TASK INSTRUCTIONS
A verbatim copy of the data below is the required output.

SUPPLIED INFORMATION
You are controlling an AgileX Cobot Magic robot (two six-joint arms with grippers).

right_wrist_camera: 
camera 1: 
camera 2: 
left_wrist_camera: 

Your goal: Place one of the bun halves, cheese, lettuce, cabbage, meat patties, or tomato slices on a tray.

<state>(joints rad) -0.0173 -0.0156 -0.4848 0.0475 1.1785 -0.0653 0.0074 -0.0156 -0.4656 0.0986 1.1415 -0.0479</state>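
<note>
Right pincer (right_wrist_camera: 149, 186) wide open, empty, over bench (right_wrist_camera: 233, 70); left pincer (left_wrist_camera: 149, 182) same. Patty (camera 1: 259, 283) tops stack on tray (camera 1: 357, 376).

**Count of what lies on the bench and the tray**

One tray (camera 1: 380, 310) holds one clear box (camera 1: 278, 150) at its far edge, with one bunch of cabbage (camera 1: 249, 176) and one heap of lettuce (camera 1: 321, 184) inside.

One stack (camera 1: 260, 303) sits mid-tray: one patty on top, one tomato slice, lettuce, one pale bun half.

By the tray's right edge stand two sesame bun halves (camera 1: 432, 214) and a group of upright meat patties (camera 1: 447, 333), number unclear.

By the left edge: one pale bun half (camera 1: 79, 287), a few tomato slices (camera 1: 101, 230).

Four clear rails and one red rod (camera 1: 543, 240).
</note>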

WORKED SOLUTION
You are controlling an AgileX Cobot Magic robot (two six-joint arms with grippers).

right_wrist_camera: 
camera 1: 
camera 2: 
left_wrist_camera: 

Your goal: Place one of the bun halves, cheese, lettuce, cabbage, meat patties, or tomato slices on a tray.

<state>(joints rad) -0.0173 -0.0156 -0.4848 0.0475 1.1785 -0.0653 0.0074 -0.0156 -0.4656 0.0986 1.1415 -0.0479</state>
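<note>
Right pincer (right_wrist_camera: 149, 186) wide open, empty, over bench (right_wrist_camera: 233, 70); left pincer (left_wrist_camera: 149, 182) same. Patty (camera 1: 259, 283) tops stack on tray (camera 1: 357, 376).

**Count of what lies on the bench and the tray**

One tray (camera 1: 380, 310) holds one clear box (camera 1: 278, 150) at its far edge, with one bunch of cabbage (camera 1: 249, 176) and one heap of lettuce (camera 1: 321, 184) inside.

One stack (camera 1: 260, 303) sits mid-tray: one patty on top, one tomato slice, lettuce, one pale bun half.

By the tray's right edge stand two sesame bun halves (camera 1: 432, 214) and a group of upright meat patties (camera 1: 447, 333), number unclear.

By the left edge: one pale bun half (camera 1: 79, 287), a few tomato slices (camera 1: 101, 230).

Four clear rails and one red rod (camera 1: 543, 240).
</note>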

The response to this exercise is now complete.